▼
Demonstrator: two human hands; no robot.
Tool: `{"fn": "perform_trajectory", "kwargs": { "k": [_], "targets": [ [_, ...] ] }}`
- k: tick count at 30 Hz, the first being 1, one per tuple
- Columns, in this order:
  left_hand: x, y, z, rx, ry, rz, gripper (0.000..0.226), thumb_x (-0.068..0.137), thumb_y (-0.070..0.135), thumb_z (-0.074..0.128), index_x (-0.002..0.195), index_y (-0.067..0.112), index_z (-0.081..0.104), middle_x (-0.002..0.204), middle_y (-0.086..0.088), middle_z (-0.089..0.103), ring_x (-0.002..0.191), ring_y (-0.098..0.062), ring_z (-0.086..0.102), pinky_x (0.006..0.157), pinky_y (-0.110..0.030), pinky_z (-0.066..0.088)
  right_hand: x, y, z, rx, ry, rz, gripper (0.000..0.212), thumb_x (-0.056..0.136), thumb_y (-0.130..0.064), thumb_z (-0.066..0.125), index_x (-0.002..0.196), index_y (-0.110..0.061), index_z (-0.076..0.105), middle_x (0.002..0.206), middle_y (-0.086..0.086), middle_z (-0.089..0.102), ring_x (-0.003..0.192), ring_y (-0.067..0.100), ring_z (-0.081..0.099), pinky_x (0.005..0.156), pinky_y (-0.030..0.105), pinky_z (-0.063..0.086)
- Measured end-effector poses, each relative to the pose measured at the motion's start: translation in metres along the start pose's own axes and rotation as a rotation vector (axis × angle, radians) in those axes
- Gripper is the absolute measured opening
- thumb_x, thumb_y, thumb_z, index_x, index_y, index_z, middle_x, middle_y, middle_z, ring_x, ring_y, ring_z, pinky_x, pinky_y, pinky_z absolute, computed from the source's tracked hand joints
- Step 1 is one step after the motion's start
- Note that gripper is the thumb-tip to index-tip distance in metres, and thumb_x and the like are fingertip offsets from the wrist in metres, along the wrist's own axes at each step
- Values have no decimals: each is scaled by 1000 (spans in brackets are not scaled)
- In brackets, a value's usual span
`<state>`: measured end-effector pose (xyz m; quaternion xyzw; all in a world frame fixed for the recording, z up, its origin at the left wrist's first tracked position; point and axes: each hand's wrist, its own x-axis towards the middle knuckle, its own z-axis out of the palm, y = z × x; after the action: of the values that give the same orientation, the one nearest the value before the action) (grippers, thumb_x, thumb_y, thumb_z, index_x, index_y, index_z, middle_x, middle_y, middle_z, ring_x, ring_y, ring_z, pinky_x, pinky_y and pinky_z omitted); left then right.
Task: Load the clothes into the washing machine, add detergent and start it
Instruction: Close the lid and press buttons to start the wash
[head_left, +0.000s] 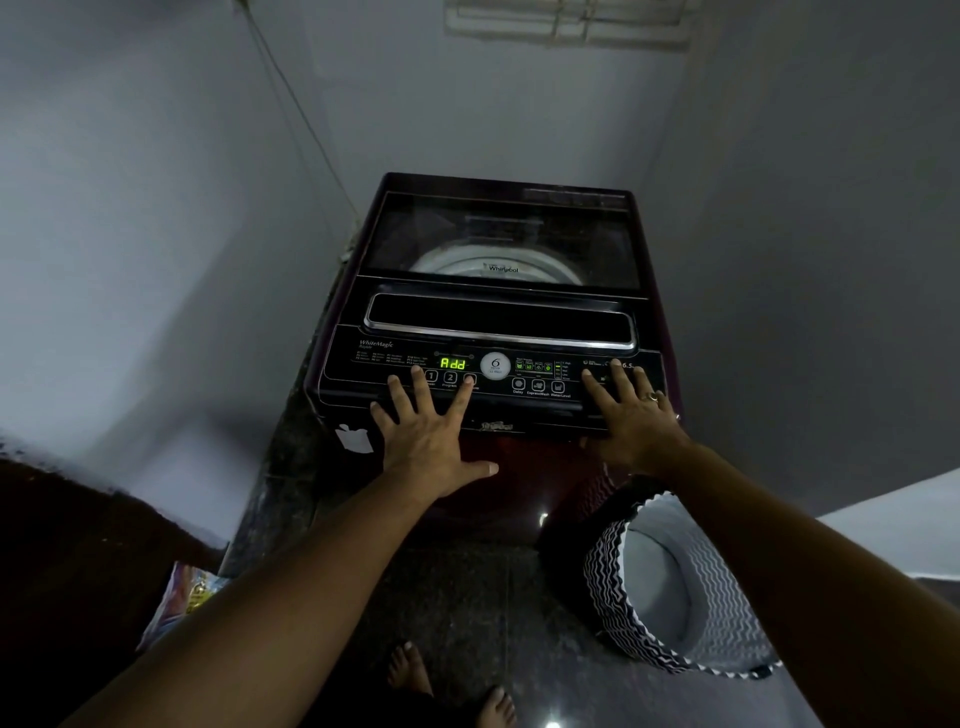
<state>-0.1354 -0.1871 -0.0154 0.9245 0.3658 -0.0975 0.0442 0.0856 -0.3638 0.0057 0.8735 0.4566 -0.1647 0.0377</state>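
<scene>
Two hands down on the washing machine (530, 467), seen from the head camera looking steeply down. Flat and open, the left hand (434, 434): fingers straight, fanned over the numbered buttons of the control panel (358, 371), forefinger tip on the button just right of "2", thumb stretched out over the maroon front. Open as well, the right hand (636, 423), fingers spread on the far right end of the same panel, a ring (651, 397) on one finger. Gripping nothing, either of them.

Between the two hands, green display (453, 363) lit and reading "Add". Behind the panel, dark glass lid (498, 234) down and closed. Through it, the pale rim of the drum (493, 265); too dark under the glass to tell what lies inside.

On the floor just right of the machine's front, laundry basket (605, 587), black-and-white zigzag outside, tipped with its mouth toward the camera, grey lining showing within. Down at the left by the wall, a colourful packet (182, 597), print too blurred to read. White sticker (356, 439) on the machine's front left corner. Bare feet (410, 670) at the bottom edge, on dark speckled floor.
</scene>
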Motion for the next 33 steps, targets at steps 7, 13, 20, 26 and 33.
{"fn": "perform_trajectory", "kwargs": {
  "k": [7, 13, 20, 26, 33],
  "targets": [
    [0, 0, 1, 7, 8, 0, 129, 61, 97, 49, 154, 43, -22, 163, -28, -20, 148, -56, -12, 113, -75, 12, 0, 0, 1, 0, -2, 8, 107, 87, -67, 60, 160, -36, -13, 168, 13, -20, 154, 41, -16, 123, 63, 7],
    [0, 0, 0, 21, 7, 6, 129, 62, 95, 52, 154, 42, -22, 163, -29, -19, 148, -57, -11, 113, -75, 13, 1, 0, 2, 1, -5, 13, 109, 86, -66, 62, 160, -37, -13, 168, 13, -20, 154, 40, -16, 123, 63, 8],
    [0, 1, -2, 42, 1, 8, 129, 63, 95, 53, 154, 42, -22, 163, -29, -18, 148, -57, -10, 114, -74, 16, 1, 0, 1, -3, -11, 18, 110, 86, -63, 64, 160, -37, -14, 168, 12, -21, 154, 40, -16, 123, 62, 7],
    [-1, 1, -2, 24, -5, 19, 129, 64, 91, 57, 154, 42, -21, 162, -28, -21, 148, -57, -12, 110, -70, 31, 1, 0, 0, -6, -14, 13, 111, 85, -63, 64, 160, -36, -13, 168, 13, -21, 154, 40, -16, 123, 63, 8],
    [-1, 0, -2, 17, 2, 27, 128, 64, 90, 59, 154, 43, -20, 162, -28, -21, 147, -57, -13, 107, -68, 36, -1, -2, -2, 4, -15, 9, 110, 86, -61, 65, 161, -35, -12, 168, 14, -21, 154, 41, -17, 122, 63, 7]
  ]
}}
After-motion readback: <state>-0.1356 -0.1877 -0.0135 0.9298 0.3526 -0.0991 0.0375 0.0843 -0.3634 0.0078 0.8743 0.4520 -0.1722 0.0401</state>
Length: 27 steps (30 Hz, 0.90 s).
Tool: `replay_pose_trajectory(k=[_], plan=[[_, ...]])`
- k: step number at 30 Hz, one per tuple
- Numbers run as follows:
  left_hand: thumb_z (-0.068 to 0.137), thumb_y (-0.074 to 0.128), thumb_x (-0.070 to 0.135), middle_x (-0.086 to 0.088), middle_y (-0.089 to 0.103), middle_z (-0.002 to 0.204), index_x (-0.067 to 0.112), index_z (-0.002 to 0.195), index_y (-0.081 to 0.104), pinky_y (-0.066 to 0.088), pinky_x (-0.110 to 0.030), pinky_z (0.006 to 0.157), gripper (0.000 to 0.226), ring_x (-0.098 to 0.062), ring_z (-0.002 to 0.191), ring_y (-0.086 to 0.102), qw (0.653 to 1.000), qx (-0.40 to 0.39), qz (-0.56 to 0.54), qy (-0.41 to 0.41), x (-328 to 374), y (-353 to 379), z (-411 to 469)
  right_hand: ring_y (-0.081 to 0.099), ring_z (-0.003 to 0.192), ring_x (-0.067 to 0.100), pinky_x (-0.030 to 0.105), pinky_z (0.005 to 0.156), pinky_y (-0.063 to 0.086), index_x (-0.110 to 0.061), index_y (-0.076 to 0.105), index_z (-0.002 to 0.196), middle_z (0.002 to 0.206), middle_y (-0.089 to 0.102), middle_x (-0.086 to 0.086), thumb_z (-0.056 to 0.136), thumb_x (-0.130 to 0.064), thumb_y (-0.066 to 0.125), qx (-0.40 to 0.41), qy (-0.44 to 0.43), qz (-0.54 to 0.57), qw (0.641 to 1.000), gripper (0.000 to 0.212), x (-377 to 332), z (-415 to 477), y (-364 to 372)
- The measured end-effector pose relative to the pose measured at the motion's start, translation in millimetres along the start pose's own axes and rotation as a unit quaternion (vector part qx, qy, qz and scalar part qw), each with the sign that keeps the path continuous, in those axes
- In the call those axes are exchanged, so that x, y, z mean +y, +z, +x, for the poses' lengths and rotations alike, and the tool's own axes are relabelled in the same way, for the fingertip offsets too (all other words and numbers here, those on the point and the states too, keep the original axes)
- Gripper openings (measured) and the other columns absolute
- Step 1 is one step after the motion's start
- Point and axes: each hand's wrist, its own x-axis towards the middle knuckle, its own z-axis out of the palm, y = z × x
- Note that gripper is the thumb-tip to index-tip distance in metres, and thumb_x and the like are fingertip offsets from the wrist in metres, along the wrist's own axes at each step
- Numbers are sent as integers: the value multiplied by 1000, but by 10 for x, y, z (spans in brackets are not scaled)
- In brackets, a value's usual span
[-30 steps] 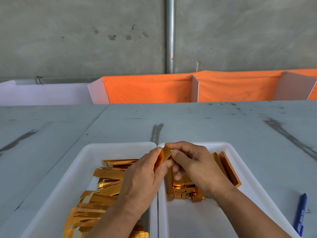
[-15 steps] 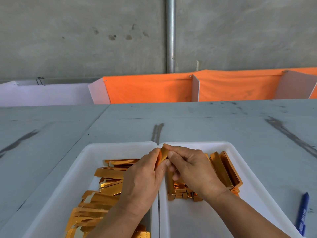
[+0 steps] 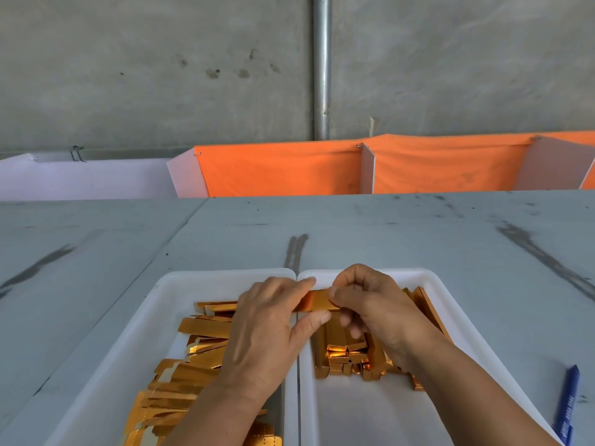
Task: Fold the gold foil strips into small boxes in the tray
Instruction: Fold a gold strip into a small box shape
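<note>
Fingers [image 3: 302, 283] of the left hand [image 3: 267, 333] pinched the left end of a gold strip [image 3: 317, 301], with the index finger along its far edge and the thumb under its near edge. On the right hand [image 3: 383, 313] the fingers [image 3: 354, 278] were curled over the other end, and the thumb tip pressed on the strip's face. The strip lay roughly level between the two hands, held up above the seam where two white trays met side by side.

The left tray [image 3: 151, 317] held a loose heap of flat strips [image 3: 193, 362], overlapping at many angles, some showing pale tabs at their ends. The left wrist and forearm crossed over the near part of this heap. The right tray [image 3: 354, 413] held folded boxes [image 3: 341, 355] bunched in its far half, partly hidden under the right hand. A few more leaned against its right wall.

Both trays sat on a grey, scuffed tabletop [image 3: 402, 239]. A blue pen [image 3: 567, 403] lay on it just beside the right tray's right rim. Along the far edge of the tabletop hung orange cloth [image 3: 283, 172], split by white boards [image 3: 367, 169]. Behind it rose a concrete wall [image 3: 128, 75] with an upright metal pipe [image 3: 322, 66].
</note>
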Motion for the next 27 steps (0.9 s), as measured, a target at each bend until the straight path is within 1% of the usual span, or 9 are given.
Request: replay_pose_trajectory(k=[4, 8, 10, 14, 17, 19, 21, 23, 27], plan=[[71, 47, 73, 3, 34, 141, 33, 142, 37, 44, -37, 94, 82, -20, 128, 39, 986, 131, -45, -95, -29, -36, 43, 61, 50, 17, 22, 50, 51, -11, 65, 93, 65, 66, 11, 95, -9, 62, 15, 16, 103, 994, 4, -34, -4, 5], [68, 48, 73, 12, 36, 143, 35, 148, 22, 41, -20, 87, 92, -1, 124, 41, 944, 115, -234, -204, -38, -43, 61, 73, 67, 22, 24, 55, 59, -5, 63, 96, 77, 72, 15, 94, -4, 63, 1, 41, 179, 983, 2, -51, -20, 49], [69, 49, 73, 21, 46, 137, 41, 145, 27, 37, -13, 87, 85, 5, 117, 48, 907, 63, -350, -226, -44, -50, 67, 74, 70, 23, 25, 57, 60, -4, 61, 97, 78, 73, 15, 94, -2, 62, -20, 53, 201, 978, 3, -70, -34, 59], [84, 54, 55, 7, 65, 123, 34, 129, 57, 44, -34, 100, 50, -10, 116, 60, 816, 10, -542, -202, -54, -74, 94, 74, 68, 22, 24, 55, 58, -3, 61, 94, 77, 72, 17, 95, 0, 59, -71, 76, 209, 972, 4, -99, -68, 72], [81, 61, 48, -1, 70, 113, 33, 106, 71, 46, -36, 95, 31, -16, 111, 64, 771, 13, -605, -200, -26, -113, 95, 72, 65, 20, 24, 54, 57, -6, 61, 90, 71, 69, 13, 95, 0, 59, -95, 86, 184, 974, 8, -90, -90, 103], [75, 65, 48, -3, 72, 108, 38, 103, 71, 49, -34, 89, 31, -16, 107, 66, 759, 17, -615, -214, -17, -117, 88, 72, 67, 20, 26, 58, 58, -7, 62, 90, 74, 69, 14, 96, -3, 60, -104, 88, 139, 981, 7, -77, -105, 130], [70, 67, 51, -3, 73, 98, 39, 101, 71, 52, -35, 84, 34, -16, 97, 69, 778, 41, -587, -218, -18, -108, 79, 72, 73, 19, 27, 63, 58, -10, 66, 90, 85, 71, 17, 97, -9, 60, -82, 68, 60, 993, 9, -55, -111, 154], [66, 68, 54, 3, 73, 89, 42, 98, 71, 54, -29, 78, 34, -11, 88, 69, 827, 74, -516, -212, -7, -98, 64, 71, 77, 16, 25, 64, 56, -12, 68, 91, 94, 71, 17, 96, -17, 62, -39, 34, 9, 999, 9, -48, -108, 163], [70, 70, 53, 15, 68, 84, 38, 95, 68, 49, -10, 66, 29, -3, 83, 64, 925, 102, -328, -166, 31, -49, 25, 67, 72, 13, 24, 63, 53, -15, 67, 94, 82, 68, 7, 92, -28, 67, -18, -46, 16, 999, 13, -80, -125, 156]])
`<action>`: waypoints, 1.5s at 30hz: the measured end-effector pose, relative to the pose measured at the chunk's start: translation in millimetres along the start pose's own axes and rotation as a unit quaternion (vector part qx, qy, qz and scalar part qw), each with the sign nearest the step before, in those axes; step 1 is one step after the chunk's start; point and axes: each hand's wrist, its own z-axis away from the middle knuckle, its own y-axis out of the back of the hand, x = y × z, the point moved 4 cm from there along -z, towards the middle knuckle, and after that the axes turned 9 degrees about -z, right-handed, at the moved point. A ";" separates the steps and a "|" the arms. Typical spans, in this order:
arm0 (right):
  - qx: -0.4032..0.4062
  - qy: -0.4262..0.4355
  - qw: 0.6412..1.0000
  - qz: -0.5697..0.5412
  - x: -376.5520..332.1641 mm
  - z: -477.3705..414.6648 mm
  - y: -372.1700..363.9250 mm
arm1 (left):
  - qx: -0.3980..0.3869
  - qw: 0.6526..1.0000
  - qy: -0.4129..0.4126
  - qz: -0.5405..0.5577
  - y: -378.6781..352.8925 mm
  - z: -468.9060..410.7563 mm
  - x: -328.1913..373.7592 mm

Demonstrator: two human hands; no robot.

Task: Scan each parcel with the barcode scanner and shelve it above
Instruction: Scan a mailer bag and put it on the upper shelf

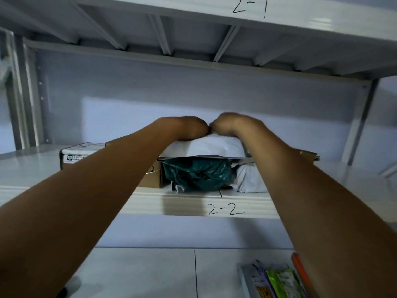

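white parcel [206,147] lies on top of the green bag [196,173] on the shelf marked 2-2 [150,203]. left hand [187,128] and right hand [231,124] press down on its far edge, fingers curled under, knuckles touching. cardboard box [153,177] sits left, pale mailer [250,179] right.

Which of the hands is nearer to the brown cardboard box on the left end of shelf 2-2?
Left. The left hand rests on the white parcel, just right of the cardboard box. The right hand sits farther right on that parcel.
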 end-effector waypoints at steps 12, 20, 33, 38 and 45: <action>-0.071 0.024 0.994 -0.085 -0.6 -17.1 -25.6 | -0.047 0.985 0.109 0.122 -20.6 -17.2 -33.7; -0.042 -0.015 0.988 -0.147 29.1 -18.9 -12.4 | -0.049 0.984 0.114 0.129 -21.9 -14.2 -36.7; -0.045 -0.031 0.980 -0.190 56.8 -8.4 -12.7 | -0.080 0.989 0.037 0.119 -11.9 -3.9 -5.6; -0.027 -0.027 0.982 -0.187 57.1 -13.1 -10.6 | -0.117 0.989 0.044 0.079 -12.6 -14.4 2.2; 0.141 -0.002 0.950 -0.278 63.5 -13.5 2.1 | -0.058 0.986 0.145 0.050 -5.5 -11.2 9.8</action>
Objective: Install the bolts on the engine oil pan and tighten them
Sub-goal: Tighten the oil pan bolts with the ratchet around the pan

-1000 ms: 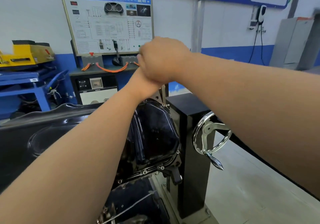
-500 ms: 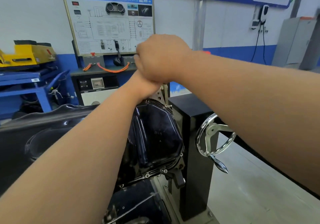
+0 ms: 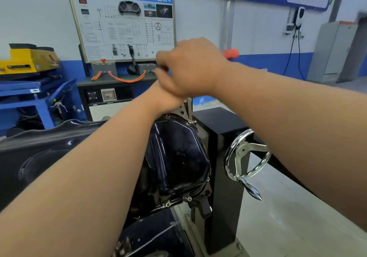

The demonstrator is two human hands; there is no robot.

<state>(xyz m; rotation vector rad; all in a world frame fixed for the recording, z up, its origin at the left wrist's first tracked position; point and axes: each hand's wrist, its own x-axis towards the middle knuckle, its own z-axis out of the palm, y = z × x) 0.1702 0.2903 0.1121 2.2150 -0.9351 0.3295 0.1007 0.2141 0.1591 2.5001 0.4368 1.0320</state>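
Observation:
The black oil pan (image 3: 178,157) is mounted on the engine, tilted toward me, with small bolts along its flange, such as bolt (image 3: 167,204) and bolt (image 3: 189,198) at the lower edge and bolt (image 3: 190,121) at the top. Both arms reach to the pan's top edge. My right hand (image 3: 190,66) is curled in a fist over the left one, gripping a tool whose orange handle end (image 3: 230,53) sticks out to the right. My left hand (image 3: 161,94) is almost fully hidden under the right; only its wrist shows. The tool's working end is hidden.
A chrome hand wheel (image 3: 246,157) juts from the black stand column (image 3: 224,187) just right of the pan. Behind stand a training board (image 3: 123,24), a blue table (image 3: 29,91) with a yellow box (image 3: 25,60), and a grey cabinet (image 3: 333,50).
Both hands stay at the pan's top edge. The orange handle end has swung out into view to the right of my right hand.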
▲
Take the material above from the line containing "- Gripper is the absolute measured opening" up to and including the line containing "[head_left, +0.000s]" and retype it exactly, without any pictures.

_Solution for this task:_
- Gripper is the absolute measured opening
- thumb_x, thumb_y, thumb_z, index_x, index_y, index_z, middle_x, middle_y, middle_z, ring_x, ring_y, ring_z, pinky_x, pinky_y, pinky_z absolute, computed from the source's tracked hand joints
- Step 1 is one step after the motion's start
- Note that gripper is the thumb-tip to index-tip distance in metres, and thumb_x and the like are fingertip offsets from the wrist in metres, along the wrist's own axes at each step
- Values have no decimals: each is scaled by 1000 (spans in brackets are not scaled)
- In brackets, a value's usual span
`<state>`: measured end-effector pose (xyz m; quaternion xyzw; all in a world frame fixed for the recording, z up, its origin at the left wrist's first tracked position; point and axes: each hand's wrist, its own x-axis towards the middle knuckle, its own z-axis out of the palm, y = z × x; after the action: of the values that give the same orientation, the one nearest the value before the action) (grippers, thumb_x, thumb_y, thumb_z, index_x, index_y, index_z, middle_x, middle_y, middle_z, ring_x, ring_y, ring_z, pinky_x, pinky_y and pinky_z omitted); left then right.
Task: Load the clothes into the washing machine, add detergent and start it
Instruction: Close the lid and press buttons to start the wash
[head_left, +0.000s] 

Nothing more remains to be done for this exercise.